DETAILED DESCRIPTION OF THE PREFERRED EMBODIMENTS
[0044] A detailed description of one or more embodiments of the
invention is provided below along with accompanying figures that
illustrate the principles of the invention. The invention is
described in connection with such embodiments, but the invention is
not limited to any embodiment. The scope of the invention is
limited only by the claims and the invention encompasses numerous
alternatives, modifications and equivalents. Numerous specific
details are set forth in the following description in order to
provide a thorough understanding of the invention. These details
are provided for the purpose of example and the invention may be
practiced according to the claims without some or all of these
specific details. For the purpose of clarity, technical material
that is known in the technical fields related to the invention has
not been described in detail so that the invention is not
unnecessarily obscured.
OVERVIEW OF THE PRESENT INVENTION
[0045] In this invention, an apparatus for behavior analysis and
method thereof, which is especially related to a novel
triangulation-based system to analyze human behaviors directly from
videos, is disclosed. The apparatus for behavior analysis of the
present invention is based on a posture recognition technique. An
apparatus for posture recognition comprises a triangulation unit
and a recognition unit. The triangulation unit is responsible for
dividing a posture captured by a background subtraction into
several triangular meshes. Then, the recognition unit forms a
spanning tree correspond to the triangular meshes from the
triangulation unit. According to the postures analyzed via the
apparatus for posture recognition, the apparatus for behavior
analysis then receives the time-varied postures to build a
behavior. The apparatus for behavior analysis comprises a
clustering unit, coding unit and a matching unit. The clustering
unit is able to merge the time-varied postures iteratively to
obtain several key postures. Then, the coding unit translates the
key postures into correspondent symbols, which are unscrambled
through the matching unit as a behavior.
[0046] Furthermore, a system for irregular human action analysis
based on the present invention introduced later comprises an action
recognition apparatus and a judging apparatus, wherein the action
recognition apparatus is in the basis of the abovementioned posture
and behavior apparatus and is bale to integrate the behaviors
clustered from the postures into an human action. According to the
human action obtained, the judging apparatus identifies whether the
human action is irregular or not. If the result of identification
is regular, no alarm will be given. However, if the result of
identification is irregular or suspicious, the warning unit is
going to send an alarm to such as a surveillance system to arouse
the guard or any correspondent person.
[0047] As shown in FIG. 1, the flowchart of the proposed apparatus
is illustrated for analyzing different human behaviors. First of
all, the method of background subtraction to extract different body
postures from video sequences is used to obtain the posture
boundaries. After that, a triangulation technique is then used for
dividing a body posture to different triangle meshes. From the
triangulation result, two important features including skeleton and
centroid context (CC) are then extracted for posture recognition.

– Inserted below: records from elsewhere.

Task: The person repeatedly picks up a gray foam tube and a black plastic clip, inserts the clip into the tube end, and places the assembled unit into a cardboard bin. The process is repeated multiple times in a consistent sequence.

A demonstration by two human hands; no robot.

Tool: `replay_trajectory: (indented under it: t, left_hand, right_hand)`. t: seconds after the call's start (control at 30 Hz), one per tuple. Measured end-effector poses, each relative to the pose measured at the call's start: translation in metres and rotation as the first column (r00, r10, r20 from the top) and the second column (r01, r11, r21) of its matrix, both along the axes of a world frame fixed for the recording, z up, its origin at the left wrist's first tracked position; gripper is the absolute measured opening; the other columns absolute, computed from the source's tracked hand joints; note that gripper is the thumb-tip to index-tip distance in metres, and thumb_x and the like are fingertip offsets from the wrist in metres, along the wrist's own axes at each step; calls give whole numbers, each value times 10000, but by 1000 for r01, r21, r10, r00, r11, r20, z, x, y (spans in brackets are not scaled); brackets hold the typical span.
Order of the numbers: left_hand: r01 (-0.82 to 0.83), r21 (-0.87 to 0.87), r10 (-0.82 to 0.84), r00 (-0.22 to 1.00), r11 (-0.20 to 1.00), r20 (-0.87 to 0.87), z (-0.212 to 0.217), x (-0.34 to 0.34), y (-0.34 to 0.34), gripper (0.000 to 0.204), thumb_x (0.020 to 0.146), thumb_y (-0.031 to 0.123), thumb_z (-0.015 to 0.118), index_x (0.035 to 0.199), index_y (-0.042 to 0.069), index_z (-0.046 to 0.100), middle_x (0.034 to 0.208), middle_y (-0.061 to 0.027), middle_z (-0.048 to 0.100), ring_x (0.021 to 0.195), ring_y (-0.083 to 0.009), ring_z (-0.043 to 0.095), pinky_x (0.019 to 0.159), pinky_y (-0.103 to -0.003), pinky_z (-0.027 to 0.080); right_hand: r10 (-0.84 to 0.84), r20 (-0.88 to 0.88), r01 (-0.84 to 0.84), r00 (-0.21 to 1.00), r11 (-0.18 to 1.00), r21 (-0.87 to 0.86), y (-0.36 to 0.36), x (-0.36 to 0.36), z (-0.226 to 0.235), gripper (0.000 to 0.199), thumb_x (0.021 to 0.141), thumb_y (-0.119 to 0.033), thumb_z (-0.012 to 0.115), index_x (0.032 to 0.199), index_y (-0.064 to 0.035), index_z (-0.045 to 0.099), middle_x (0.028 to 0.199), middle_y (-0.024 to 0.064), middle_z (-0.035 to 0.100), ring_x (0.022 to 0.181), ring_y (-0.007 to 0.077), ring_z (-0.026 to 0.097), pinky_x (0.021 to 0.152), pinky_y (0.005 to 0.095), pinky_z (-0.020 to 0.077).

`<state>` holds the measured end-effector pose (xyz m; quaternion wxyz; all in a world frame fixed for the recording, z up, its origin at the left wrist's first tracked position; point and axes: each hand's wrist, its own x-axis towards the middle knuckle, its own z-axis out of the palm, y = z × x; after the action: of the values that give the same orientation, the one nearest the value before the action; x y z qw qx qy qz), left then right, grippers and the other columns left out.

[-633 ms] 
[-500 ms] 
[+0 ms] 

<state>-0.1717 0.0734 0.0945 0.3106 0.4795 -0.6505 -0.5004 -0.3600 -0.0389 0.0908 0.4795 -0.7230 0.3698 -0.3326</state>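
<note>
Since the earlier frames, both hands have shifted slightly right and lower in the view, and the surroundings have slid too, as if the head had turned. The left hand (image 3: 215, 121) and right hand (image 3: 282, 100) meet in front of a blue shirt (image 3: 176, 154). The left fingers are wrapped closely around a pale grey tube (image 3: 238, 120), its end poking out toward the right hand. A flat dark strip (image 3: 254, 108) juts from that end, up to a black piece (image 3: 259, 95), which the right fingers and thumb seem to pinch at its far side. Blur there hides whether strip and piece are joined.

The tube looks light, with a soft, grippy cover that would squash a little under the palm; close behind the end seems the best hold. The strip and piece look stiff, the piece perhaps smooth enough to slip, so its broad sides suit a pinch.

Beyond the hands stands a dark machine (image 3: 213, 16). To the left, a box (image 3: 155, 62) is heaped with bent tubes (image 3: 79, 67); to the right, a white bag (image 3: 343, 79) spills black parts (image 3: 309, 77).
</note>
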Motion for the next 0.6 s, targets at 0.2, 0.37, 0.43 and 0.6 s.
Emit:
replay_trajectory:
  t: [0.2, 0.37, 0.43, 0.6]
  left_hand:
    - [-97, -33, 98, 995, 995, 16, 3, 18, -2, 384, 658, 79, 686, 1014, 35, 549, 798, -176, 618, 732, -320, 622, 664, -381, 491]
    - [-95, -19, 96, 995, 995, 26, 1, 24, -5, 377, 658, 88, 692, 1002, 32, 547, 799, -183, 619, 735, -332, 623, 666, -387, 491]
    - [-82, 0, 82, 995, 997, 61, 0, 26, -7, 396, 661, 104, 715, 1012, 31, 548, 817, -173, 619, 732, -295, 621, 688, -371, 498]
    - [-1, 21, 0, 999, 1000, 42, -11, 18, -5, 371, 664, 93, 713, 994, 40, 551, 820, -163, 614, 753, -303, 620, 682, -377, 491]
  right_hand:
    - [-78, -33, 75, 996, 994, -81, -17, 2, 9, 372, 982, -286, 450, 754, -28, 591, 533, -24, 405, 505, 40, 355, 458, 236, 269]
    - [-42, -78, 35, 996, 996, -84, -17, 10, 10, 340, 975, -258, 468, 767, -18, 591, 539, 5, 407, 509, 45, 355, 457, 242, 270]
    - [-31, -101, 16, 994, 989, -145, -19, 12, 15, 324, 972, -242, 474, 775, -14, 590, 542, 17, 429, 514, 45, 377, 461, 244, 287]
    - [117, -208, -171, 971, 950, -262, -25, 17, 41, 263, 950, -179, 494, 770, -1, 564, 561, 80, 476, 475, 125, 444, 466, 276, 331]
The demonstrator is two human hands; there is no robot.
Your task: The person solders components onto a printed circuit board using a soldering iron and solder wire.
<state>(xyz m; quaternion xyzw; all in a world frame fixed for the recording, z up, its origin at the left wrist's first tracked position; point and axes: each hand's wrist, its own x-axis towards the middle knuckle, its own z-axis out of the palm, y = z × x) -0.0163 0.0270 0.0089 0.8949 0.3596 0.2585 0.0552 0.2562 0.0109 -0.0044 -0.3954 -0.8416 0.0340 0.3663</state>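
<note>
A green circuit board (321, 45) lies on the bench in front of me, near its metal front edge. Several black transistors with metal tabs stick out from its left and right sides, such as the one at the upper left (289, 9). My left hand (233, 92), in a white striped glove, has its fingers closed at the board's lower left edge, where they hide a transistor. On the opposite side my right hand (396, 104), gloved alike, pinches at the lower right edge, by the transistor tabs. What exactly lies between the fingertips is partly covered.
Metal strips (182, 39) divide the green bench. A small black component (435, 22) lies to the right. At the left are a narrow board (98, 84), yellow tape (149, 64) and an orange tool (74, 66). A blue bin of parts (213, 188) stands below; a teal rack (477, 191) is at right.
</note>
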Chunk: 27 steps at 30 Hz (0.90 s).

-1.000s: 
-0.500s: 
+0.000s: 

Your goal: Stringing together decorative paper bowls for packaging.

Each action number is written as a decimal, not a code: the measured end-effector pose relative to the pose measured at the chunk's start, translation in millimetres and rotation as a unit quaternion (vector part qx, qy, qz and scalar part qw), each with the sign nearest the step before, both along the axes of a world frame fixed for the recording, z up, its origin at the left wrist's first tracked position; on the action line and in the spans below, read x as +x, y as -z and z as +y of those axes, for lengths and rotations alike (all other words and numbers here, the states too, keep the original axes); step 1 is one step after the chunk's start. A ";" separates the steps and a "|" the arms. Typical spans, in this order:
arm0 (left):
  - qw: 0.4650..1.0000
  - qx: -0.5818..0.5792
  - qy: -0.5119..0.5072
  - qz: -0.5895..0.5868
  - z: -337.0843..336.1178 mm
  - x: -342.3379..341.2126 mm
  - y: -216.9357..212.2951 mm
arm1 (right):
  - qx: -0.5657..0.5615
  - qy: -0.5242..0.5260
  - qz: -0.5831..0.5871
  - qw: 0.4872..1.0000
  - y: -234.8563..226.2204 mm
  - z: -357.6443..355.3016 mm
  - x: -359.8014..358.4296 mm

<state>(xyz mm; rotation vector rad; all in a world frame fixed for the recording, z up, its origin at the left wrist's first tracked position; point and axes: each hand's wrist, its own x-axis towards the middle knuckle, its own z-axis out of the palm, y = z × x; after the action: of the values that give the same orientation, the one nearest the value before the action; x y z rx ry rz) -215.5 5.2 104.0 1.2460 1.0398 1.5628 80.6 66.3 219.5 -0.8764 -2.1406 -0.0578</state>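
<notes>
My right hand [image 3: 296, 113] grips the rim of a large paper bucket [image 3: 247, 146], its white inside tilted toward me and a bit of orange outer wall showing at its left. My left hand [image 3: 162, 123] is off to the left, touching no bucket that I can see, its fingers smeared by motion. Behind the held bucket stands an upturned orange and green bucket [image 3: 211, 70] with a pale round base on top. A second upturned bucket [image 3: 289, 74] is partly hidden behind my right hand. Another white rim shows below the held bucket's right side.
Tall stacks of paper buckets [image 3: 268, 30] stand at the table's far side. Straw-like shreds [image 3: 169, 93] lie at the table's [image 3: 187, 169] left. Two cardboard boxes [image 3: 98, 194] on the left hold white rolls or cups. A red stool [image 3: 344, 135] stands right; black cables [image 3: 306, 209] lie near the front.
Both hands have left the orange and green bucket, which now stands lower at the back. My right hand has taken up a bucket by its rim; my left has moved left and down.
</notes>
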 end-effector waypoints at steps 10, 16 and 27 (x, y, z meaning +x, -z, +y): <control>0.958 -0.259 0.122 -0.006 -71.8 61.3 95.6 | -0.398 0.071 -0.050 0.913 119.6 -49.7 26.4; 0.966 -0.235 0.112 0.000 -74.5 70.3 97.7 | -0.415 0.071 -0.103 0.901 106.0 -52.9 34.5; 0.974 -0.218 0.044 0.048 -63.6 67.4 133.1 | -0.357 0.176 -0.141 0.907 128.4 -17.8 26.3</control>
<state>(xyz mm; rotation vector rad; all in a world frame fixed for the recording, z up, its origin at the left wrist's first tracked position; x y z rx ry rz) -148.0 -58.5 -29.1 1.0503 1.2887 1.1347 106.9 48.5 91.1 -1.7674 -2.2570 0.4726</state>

The first feature, i.e., skeleton is used for a coarse search and
the second feature, i.e., centroid context is for a finer
classification to classify all postures with more syntactic
meanings. In order to extract the skeleton feature, a graph search
method is proposed to find a spanning tree from the result of
triangulation. The spanning tree will correspond to a skeleton
structure of the analyzed body posture. This method to extract
skeleton features is more simple and effective and has more
tolerances to noise than the contour tracing technique. In addition
to skeleton, the tree can also provide important information for
segmenting a posture to different body parts. According to the
result of body part segmentation, the construction of a new posture
descriptor, i.e., the centroid context is made for recognizing
postures more accurately. This descriptor takes advantages of a
polar labeling scheme to label each triangle mesh with a unique
number. Then, for each body part, a feature vector, i.e., the
centroid context can be constructed by recording all related
features of each triangle mesh centroid according to this unique
number. Then, the comparison of different postures would be more
accurately by measuring the distance between their centroid
contexts. After that, each posture will be assigned to a semantic
symbol so that each human behavior can be converted and represented
by a set of symbols. Based on this representation, a novel string
matching scheme is then proposed for recognizing different human
behaviors directly from videos. In the string-based method, the
modification is required for the calculations of edit distance by
using different weights to measure the operations of insertion,
deletion, and replacement. Due to this modification, even though
two behaviors have large scaling changes, the edit distance is
still. The slow growth of edit distance can effectively tackle the
time warping problem when aligning two strings. In what follows,
firstly, the description of the technique of deformable
triangulation is provided. The tasks of feature extraction, posture
classification, and behavior analysis will be discussed
thereinafter.
Deformable Triangulations
[0048] The present invention assumes that all the analyzed video
sequences are captured by a still camera. When the camera is
static, the background of the analyzed video sequence can be
constructed using a mixture of Gaussian functions. Then, different
human postures can be detected and extracted by background
subtraction. After subtraction, a series of simple morphological
operations are then applied for noise removing. In this section,
the description is stated for the technique of constrained Delaunay
triangulation for dividing a posture to different triangle meshes.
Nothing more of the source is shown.